According to this month’s Scientific American, academics at UCLA have found that peer pressure does a better job of motivating people to conserve resources than do standard environmental messages. In an experiment, researchers presented two different signs to hotel guests: one had a typical conservation message and the other told guests that most of their fellow travelers had reused towels. The study found that the social-norm message worked 25% better than the generic environmental message in convincing guests to reuse their towels. It also found that telling guests that those who had stayed in same room had reused their towels worked even better than saying that other guests at the same hotel had done so.

Crowd motivation seemed at work yesterday as well. According to The New York Times, recent studies attribute our drive to cast a ballot to the desire to see ourselves as the kind of people who vote. In other words, we vote to maintain our moral self-image. This desire seemingly operates internally and externally. We vote because we want to feel good ourselves and because we want others to feel good about us too. Hence, so many kept on their “I Voted!” stickers throughout the day. As the UCLA study suggests, those “I Voted!” stickers likely motivated others to head to the polls, especially if they were worn by colleagues and friends. Although the heavy turn out was no doubt due to the historic nature of the race–an African American candidate (now President elect)–and the unbelievably high stakes given our economy and the war, it also created a contagion of the greatest kind, one that was red, white, and blue.

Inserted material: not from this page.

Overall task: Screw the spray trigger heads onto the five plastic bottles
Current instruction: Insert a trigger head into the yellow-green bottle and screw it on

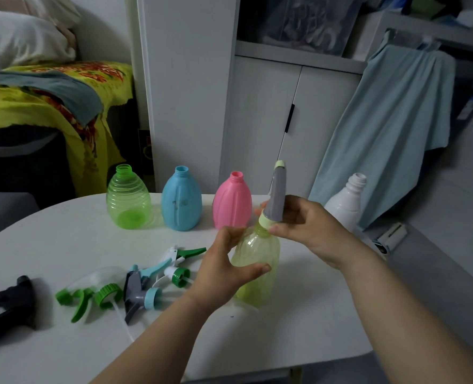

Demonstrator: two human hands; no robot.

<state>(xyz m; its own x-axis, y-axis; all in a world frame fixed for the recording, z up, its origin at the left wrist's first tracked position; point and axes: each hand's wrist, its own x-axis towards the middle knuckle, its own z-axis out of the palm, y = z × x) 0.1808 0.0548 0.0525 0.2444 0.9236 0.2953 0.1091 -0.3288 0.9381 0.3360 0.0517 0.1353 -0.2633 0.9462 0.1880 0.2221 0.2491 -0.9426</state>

 November 5, 2008 at 6:38 pm   Posted in: Behavioral Law and Economics   Print This Post Print This Post

Responses (2)

  1. A.J. Sutter - November 6, 2008 at 8:45 pm

    As for towels, were the signs used in the UCLA test true, or were they lying, for sake of the experiment? I, for one, might feel a bit defiant if I had reason to suspect that the sign was manipulative rather than veracious. I am very wary of this “nudge” fad, and am sad to see that some of its strongest proponents are political liberals (I’m talking about, say, Cass Sunstein, not you personally). The Thaler and Sunstein book, in particular, has at best very attenuated notions of democracy.

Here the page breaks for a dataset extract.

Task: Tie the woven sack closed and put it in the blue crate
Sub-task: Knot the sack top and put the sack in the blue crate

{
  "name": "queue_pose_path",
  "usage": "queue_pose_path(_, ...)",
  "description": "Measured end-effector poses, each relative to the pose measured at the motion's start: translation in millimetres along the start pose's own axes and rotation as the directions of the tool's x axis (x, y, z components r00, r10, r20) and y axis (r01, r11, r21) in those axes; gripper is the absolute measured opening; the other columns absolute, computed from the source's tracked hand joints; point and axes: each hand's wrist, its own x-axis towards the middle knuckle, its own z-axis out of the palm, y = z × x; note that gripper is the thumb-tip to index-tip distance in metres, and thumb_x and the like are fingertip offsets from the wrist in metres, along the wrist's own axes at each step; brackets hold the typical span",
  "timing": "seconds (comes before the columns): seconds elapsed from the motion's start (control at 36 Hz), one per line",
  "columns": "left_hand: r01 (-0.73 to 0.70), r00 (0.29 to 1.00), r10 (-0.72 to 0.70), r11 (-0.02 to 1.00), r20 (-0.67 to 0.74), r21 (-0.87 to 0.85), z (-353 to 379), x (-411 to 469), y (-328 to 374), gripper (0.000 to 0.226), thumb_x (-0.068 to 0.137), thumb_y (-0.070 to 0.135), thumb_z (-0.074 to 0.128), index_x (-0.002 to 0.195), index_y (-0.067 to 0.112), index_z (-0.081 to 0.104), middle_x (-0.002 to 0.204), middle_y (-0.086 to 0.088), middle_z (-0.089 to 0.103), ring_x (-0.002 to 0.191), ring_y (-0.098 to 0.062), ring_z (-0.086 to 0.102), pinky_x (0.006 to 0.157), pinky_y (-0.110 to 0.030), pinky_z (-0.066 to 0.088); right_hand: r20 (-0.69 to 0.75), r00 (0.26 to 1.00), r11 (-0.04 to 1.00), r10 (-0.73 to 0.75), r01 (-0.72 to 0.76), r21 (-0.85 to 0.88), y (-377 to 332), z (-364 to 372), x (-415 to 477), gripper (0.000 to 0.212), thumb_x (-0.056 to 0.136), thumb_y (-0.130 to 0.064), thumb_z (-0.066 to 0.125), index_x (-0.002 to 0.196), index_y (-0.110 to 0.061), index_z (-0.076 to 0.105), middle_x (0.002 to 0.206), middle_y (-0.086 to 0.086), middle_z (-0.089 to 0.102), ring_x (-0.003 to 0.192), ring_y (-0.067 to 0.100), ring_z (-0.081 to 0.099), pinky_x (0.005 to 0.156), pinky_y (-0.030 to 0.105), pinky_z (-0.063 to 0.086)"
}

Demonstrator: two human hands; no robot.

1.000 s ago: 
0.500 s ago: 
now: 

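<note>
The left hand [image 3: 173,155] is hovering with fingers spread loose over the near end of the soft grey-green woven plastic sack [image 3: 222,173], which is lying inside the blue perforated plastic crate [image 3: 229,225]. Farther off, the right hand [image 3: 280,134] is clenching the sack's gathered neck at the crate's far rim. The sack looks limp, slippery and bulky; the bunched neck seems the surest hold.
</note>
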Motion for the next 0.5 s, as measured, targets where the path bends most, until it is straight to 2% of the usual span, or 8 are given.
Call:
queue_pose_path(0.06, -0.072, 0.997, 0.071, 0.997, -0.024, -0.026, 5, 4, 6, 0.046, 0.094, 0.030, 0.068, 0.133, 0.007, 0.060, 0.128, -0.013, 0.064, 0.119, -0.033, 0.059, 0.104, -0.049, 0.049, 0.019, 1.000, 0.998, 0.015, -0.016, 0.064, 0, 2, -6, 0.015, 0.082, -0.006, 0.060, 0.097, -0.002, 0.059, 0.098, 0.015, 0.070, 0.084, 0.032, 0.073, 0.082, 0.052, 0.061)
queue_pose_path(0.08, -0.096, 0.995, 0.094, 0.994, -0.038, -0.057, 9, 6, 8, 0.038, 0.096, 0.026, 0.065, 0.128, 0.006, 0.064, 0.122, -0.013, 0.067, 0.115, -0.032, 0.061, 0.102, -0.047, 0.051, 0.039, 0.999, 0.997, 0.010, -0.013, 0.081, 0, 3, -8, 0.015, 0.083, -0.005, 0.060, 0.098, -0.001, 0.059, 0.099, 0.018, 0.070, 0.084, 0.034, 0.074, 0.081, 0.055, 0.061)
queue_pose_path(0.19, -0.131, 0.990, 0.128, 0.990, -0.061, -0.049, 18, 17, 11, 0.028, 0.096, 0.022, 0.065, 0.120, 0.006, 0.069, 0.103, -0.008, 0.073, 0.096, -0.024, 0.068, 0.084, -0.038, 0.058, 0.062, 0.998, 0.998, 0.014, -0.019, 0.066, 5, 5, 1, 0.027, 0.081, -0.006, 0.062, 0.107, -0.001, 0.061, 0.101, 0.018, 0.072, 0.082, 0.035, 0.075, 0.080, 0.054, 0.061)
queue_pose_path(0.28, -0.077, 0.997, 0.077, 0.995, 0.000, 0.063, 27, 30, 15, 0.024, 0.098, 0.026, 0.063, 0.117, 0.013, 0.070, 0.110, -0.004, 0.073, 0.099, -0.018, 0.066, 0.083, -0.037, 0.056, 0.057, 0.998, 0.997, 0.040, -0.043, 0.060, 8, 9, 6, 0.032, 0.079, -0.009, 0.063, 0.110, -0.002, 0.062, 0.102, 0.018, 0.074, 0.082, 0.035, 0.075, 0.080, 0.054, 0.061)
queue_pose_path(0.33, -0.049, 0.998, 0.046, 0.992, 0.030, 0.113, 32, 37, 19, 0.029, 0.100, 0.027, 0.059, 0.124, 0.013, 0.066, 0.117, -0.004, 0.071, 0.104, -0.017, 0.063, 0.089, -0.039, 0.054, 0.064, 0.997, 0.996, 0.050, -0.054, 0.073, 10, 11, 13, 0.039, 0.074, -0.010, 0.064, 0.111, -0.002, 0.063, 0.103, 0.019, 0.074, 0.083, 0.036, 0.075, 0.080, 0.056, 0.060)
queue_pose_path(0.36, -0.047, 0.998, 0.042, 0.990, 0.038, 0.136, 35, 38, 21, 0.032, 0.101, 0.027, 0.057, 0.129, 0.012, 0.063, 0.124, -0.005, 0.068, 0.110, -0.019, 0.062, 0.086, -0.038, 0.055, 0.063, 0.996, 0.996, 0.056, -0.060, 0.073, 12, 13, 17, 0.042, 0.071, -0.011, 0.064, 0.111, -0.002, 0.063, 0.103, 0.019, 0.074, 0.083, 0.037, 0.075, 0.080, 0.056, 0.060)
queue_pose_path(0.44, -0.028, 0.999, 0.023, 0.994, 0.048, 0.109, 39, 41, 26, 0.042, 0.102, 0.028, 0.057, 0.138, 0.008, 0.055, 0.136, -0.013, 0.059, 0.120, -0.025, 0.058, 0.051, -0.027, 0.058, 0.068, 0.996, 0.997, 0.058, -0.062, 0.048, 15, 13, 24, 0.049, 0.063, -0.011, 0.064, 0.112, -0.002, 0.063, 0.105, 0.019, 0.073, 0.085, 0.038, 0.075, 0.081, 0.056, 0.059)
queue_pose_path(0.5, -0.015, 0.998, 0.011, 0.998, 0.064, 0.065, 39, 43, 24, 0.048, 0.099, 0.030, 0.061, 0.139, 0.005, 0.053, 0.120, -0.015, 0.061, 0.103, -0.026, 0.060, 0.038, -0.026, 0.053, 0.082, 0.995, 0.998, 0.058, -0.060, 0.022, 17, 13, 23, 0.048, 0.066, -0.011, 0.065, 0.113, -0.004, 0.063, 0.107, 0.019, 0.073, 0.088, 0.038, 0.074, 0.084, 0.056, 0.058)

    The “I Voted!” sticker is another story, and here I agree with you. Here the message is more likely to be sincere, because you can get the sticker only if you do vote (or at least ask for and receive an absentee ballot). Of course, stickers didn’t help voter turnout crack 55% or so during the 1972-2004 presidential elections, or break 40% in any but one of the off-year Federal election cycles during that era. Nonetheless, I wore mine as I went through my day here in Tokyo. Japan both has high voter apathy and lacks anything like “I voted” stickers; they might really be a beneficial innovation here.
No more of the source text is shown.